EXERCISE REQUIREMENTS → Everything from the line with "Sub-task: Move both" to the final line of the entries is to be set down exactly, except the pictures.

DATASET →
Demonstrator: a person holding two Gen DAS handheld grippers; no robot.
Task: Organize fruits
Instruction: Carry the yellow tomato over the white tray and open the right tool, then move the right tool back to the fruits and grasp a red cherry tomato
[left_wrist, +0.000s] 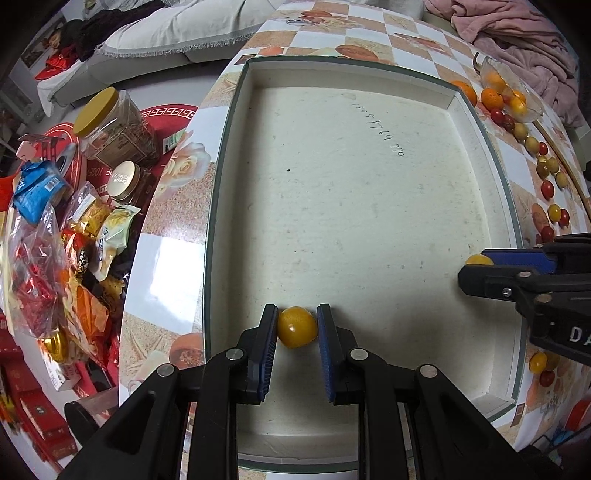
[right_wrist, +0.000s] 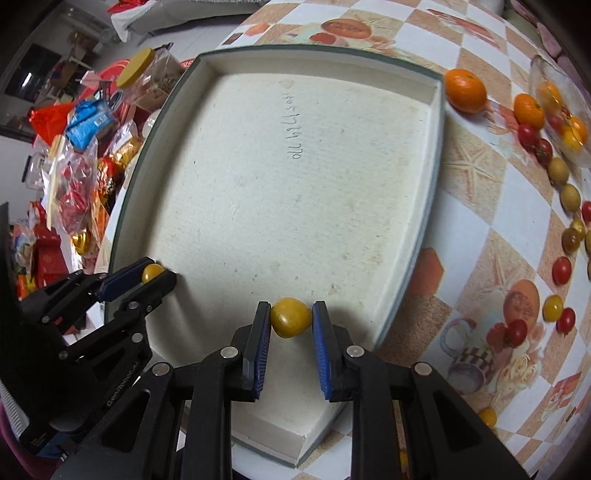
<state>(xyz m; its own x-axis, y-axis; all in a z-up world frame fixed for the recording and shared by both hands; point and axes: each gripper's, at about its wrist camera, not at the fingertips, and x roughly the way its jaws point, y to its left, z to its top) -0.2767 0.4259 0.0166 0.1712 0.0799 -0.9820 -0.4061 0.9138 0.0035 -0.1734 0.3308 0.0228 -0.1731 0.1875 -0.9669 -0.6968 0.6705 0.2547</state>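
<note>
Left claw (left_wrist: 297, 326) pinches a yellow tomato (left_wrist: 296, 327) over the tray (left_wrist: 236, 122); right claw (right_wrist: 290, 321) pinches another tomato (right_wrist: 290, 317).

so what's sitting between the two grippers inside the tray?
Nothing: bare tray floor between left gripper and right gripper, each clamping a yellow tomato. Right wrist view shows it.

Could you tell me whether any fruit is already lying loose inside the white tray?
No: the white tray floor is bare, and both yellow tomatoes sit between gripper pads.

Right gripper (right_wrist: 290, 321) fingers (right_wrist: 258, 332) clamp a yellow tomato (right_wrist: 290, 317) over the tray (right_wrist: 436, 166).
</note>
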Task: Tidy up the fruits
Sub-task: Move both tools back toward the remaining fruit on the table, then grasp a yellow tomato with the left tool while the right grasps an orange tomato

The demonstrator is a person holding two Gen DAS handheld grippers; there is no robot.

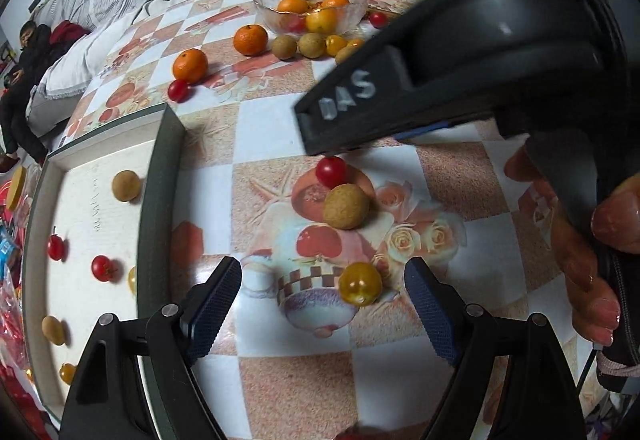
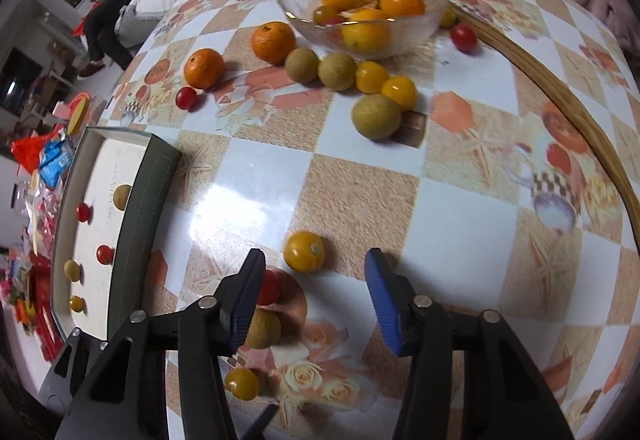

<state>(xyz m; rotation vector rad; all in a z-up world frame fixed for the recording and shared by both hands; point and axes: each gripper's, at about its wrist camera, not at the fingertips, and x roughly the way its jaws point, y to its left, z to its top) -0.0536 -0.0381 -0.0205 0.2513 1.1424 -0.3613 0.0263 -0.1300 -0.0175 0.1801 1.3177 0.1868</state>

SOLUTION →
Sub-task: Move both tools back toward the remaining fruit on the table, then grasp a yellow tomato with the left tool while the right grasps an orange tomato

The demonstrator is a person holding two Gen DAS handheld grippers; there is no robot.


<state>(xyz m; rotation vector rad; all in a z-up world frame fixed for the recording and shared by both hands; point and axes: each gripper's, at about its wrist camera, not at the fingertips, and x roughly the way its jaws point, y to its left, z to its top) -0.0536 -0.0381 -0.0205 0.2513 1.1424 -0.3613 0.0263 -0.1300 -0.0175 0.1801 1.3177 0.1868</state>

Nothing else is required to finish the exercise.